## BRIEF
For this exercise, repeat exactly the lines below starting at the line holding "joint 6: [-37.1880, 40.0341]" and ending at the line holding "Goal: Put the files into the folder", both included, with no extra lines and no pictures.

## GIVEN DATA
┌──

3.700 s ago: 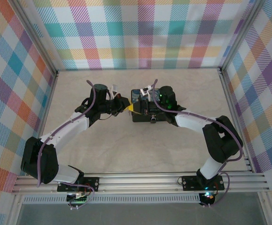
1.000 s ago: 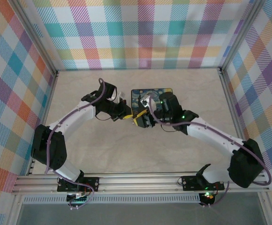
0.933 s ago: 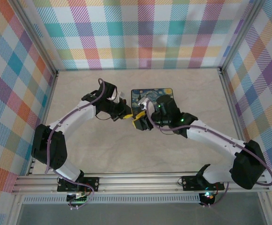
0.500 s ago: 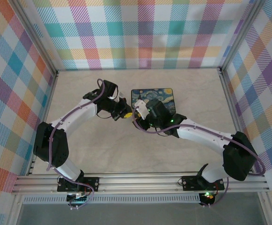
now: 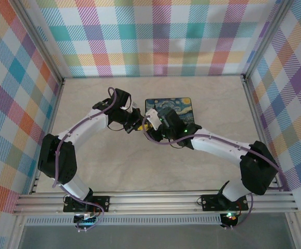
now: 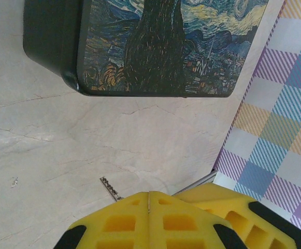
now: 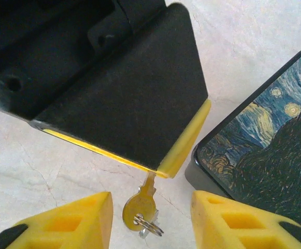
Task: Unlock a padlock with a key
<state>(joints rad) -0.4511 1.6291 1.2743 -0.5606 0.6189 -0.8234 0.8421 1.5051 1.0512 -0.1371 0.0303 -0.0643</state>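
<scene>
Both right fingers (image 7: 67,220) flank key (image 7: 139,207) (left fingers (image 7: 184,142) pinch blade).

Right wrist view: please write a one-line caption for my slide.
Shut left pincer holds the key in front of the open right pincer, beside the painted box.

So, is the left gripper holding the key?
Yes, the key sticks out from the closed yellow tips of the left gripper, pinched by its blade.

Shiny metal key (image 7: 140,203); matt black box (image 6: 140,46); smooth stone-look table (image 6: 62,145).
</scene>
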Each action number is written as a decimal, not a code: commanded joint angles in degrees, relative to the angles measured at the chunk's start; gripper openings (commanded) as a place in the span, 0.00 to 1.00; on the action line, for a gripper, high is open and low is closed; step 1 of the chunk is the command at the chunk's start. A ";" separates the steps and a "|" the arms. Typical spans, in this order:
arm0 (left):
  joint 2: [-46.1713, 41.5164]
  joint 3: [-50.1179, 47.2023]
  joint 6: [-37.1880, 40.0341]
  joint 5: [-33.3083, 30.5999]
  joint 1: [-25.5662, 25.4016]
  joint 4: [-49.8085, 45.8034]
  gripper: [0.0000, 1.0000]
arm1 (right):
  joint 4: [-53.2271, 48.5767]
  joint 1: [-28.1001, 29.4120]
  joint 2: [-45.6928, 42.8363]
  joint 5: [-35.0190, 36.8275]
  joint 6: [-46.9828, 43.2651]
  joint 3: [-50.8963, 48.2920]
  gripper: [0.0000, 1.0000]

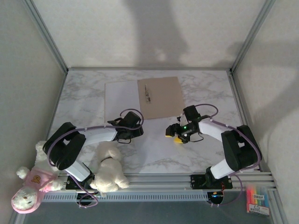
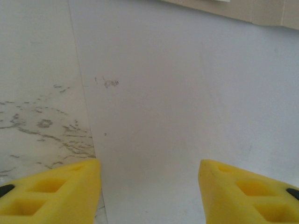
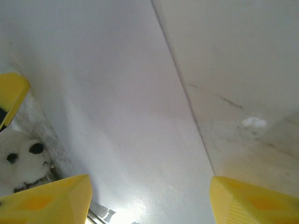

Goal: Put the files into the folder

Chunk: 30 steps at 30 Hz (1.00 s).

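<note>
The tan folder (image 1: 161, 97) lies shut and flat at the back middle of the marble table, with a small dark mark by its left edge. One white sheet of the files (image 1: 121, 99) lies flat against the folder's left side. Another white sheet (image 1: 154, 142) seems to lie in the front middle, between the two grippers. My left gripper (image 1: 136, 130) hangs open just over white paper (image 2: 177, 107), with the folder's edge (image 2: 266, 11) ahead of it. My right gripper (image 1: 172, 133) is open, pointing left low over the paper (image 3: 121, 116); nothing is between its fingers.
A white plush dog (image 1: 110, 165) (image 3: 21, 158) sits by the left arm's base, a pink plush (image 1: 29, 186) at the front left corner. A marker pack (image 1: 258, 199) lies off the table's front right. Grey walls and metal posts ring the table.
</note>
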 commanded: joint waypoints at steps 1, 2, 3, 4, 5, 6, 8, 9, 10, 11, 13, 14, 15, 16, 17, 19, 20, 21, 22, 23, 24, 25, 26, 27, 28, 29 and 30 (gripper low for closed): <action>3.90 2.08 0.88 5.59 -2.29 9.31 0.57 | -2.24 0.62 -3.26 0.95 1.08 -1.80 0.69; 4.19 2.41 0.92 5.64 -2.48 9.48 0.57 | -2.32 0.60 -4.12 1.05 1.36 -2.33 0.69; 4.42 2.68 0.96 5.73 -2.65 9.50 0.57 | -2.32 0.63 -4.78 1.15 1.64 -2.85 0.69; 4.75 2.98 1.05 5.78 -2.83 9.58 0.57 | -2.32 0.58 -5.60 1.23 1.95 -3.38 0.69; 5.00 3.37 1.17 5.86 -2.92 9.54 0.57 | -2.65 0.64 -6.21 1.30 2.00 -3.87 0.69; 5.43 3.68 1.16 5.92 -3.08 9.75 0.57 | -3.04 0.65 -6.89 1.60 1.97 -4.15 0.69; 6.34 4.47 1.29 6.28 -3.47 10.09 0.57 | -3.88 0.57 -8.06 2.09 1.83 -4.82 0.69; 6.80 4.88 1.34 6.36 -3.67 10.25 0.57 | -4.11 0.65 -8.50 2.28 1.82 -5.08 0.69; 7.48 5.45 1.55 6.44 -3.97 10.22 0.57 | -4.34 0.61 -9.01 2.44 1.88 -5.37 0.69; 8.09 6.01 1.75 6.61 -4.24 10.24 0.57 | -4.68 0.58 -9.46 2.62 1.79 -5.61 0.69; 9.28 7.23 1.95 6.82 -4.61 10.21 0.57 | -5.28 0.59 -10.18 2.91 1.56 -5.91 0.69; 9.96 7.82 2.16 6.94 -4.92 10.28 0.57 | -5.63 0.61 -10.53 3.18 1.47 -6.01 0.69; 10.58 8.44 2.32 7.11 -5.05 10.30 0.57 | -6.00 0.57 -10.89 3.49 1.47 -6.02 0.69; 11.22 9.16 2.58 7.22 -5.24 10.29 0.57 | -6.43 0.55 -11.37 4.06 1.37 -5.94 0.70; 11.88 9.88 2.87 7.30 -5.41 10.12 0.57 | -7.00 0.48 -11.93 4.96 1.37 -5.84 0.70; 13.23 11.15 3.55 7.66 -5.48 10.14 0.57 | -7.75 -0.06 -13.35 6.51 1.39 -5.75 0.70; 13.87 11.80 3.80 7.90 -5.46 10.03 0.57 | -8.01 -0.64 -14.29 6.94 1.28 -5.67 0.70; 14.49 12.49 4.01 8.07 -5.63 9.95 0.57 | -8.31 -1.24 -14.99 7.31 1.28 -5.59 0.71; 15.10 13.20 4.13 8.16 -5.74 9.90 0.57 | -8.55 -2.21 -15.74 7.81 1.15 -5.49 0.71; 15.68 13.95 4.24 8.35 -5.92 9.94 0.57 | -8.79 -3.28 -16.43 8.26 1.09 -5.50 0.72; 16.34 14.67 4.45 8.59 -6.02 10.07 0.57 | -8.78 -4.42 -16.92 8.83 1.02 -5.53 0.73; 17.10 15.61 4.65 8.81 -6.27 9.92 0.57 | -8.41 -5.81 -17.31 9.02 0.93 -5.78 0.74; 17.93 16.65 4.93 9.10 -6.49 9.93 0.57 | -7.54 -7.26 -17.45 8.94 0.73 -6.08 0.74; 18.61 17.46 5.13 9.37 -6.68 9.93 0.57 | -6.90 -8.70 -17.36 8.75 0.55 -6.19 0.74; 19.48 18.58 5.42 9.73 -6.84 9.92 0.57 | -6.14 -10.37 -16.88 8.41 0.29 -6.24 0.74; 20.34 19.84 5.64 9.87 -7.07 9.60 0.57 | -5.11 -11.87 -16.22 7.84 0.11 -6.28 0.74; 21.21 20.88 5.93 10.01 -7.18 9.19 0.57 | -4.12 -13.27 -15.58 7.24 -0.01 -6.28 0.74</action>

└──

## EXPECTED ANSWER
  joint 6: [-37.1880, 40.0341]
  joint 5: [-33.3083, 30.5999]
  joint 1: [-25.5662, 25.4016]
  joint 4: [-49.8085, 45.8034]
  gripper: [0.0000, 1.0000]
arm1 (right):
  joint 4: [-53.2271, 48.5767]
  joint 1: [-28.1001, 29.4120]
  joint 2: [-45.6928, 42.8363]
  joint 5: [-35.0190, 36.8275]
  joint 6: [-46.9828, 43.2651]
  joint 3: [-50.8963, 48.2920]
  gripper: [0.0000, 1.0000]


Goal: Put the files into the folder

There is nothing more to this exercise.